Caminaba entre las islas de productos de belleza en una tienda departamental, dirigiéndome hacia la salida, cuando una hábil vendedora de sueños me interceptó abruptamente. Con mirada penetrante, me cuestionó acerca de mi régimen de cuidado facial. “Agua, jabón y protector solar”, respondí titubeando inocentemente. “¿No utiliza ningún producto anti-edad?” – me preguntó la señorita con cara de asombro y ojos desorbitados.
Inmediatamente corrió a traerme un folleto informativo y me mostró un pequeño tarro lleno de grandes promesas. La publicidad decía: “A menos que tengas prisa por aparentar tus años, te presentamos la primer crema desaceleradora de edad”. El nombrecito me recordó los inventos del Dr. Chunga, demasiado bueno para ser cierto.

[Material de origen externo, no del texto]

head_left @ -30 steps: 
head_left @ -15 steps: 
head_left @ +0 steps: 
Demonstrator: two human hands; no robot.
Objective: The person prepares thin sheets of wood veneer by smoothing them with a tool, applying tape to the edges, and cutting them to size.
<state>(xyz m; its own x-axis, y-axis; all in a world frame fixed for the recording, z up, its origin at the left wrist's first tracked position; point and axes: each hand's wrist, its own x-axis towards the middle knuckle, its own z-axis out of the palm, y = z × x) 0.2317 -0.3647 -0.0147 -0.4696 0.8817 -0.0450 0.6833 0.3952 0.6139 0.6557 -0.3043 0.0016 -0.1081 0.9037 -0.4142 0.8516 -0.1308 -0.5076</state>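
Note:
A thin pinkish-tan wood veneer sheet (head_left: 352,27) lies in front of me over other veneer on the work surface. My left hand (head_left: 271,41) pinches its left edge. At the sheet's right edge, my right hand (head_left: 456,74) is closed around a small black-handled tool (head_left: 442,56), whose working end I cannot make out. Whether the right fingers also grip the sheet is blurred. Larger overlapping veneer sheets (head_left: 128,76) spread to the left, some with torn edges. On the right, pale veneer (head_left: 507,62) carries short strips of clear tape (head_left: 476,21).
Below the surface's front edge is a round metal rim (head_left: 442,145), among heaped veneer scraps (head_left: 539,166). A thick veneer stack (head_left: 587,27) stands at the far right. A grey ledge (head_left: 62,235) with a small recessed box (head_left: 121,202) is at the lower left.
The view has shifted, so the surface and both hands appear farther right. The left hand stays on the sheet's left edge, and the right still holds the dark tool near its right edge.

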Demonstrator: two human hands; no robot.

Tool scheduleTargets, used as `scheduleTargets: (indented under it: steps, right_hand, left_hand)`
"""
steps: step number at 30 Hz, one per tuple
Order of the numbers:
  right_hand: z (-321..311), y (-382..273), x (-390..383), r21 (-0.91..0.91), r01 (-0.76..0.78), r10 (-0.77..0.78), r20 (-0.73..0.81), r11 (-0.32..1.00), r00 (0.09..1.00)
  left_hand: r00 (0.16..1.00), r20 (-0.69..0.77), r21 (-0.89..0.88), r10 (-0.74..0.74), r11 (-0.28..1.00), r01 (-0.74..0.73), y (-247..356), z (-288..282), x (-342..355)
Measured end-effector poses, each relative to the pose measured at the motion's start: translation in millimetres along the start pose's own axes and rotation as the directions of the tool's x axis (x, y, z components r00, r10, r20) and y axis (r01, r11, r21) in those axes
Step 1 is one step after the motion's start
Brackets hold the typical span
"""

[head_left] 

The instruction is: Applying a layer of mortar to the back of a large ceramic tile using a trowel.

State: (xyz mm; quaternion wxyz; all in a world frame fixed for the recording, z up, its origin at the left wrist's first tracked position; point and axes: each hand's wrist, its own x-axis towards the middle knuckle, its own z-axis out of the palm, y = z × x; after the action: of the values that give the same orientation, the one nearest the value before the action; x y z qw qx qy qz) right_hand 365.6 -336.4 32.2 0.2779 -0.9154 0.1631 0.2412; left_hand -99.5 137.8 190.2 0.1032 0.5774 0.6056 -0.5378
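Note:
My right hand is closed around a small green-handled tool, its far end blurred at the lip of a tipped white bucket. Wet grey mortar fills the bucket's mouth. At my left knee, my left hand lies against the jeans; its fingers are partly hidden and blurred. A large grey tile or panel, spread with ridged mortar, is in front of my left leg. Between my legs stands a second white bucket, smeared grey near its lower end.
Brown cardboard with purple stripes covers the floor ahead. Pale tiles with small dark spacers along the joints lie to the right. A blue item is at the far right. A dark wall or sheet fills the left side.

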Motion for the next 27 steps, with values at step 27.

Persuasivamente la vendedora me dijo que al comprar la crema me regalaría un montón de cosméticos y una coqueta bolsita para guardarlos; y bueno, confieso que la compré. No creo en los productos milagro, así que realmente no tenía grandes expectativas; aún así, me apliqué la crema esa misma noche. A la mañana siguiente ¡oh sorpresa! La crema sí me devolvió mi cutis de quinceañera. Amanecí con un inconfundible brote de juventud en mi rostro: barros y espinillas. ¡Vaya fuente de juventud eterna!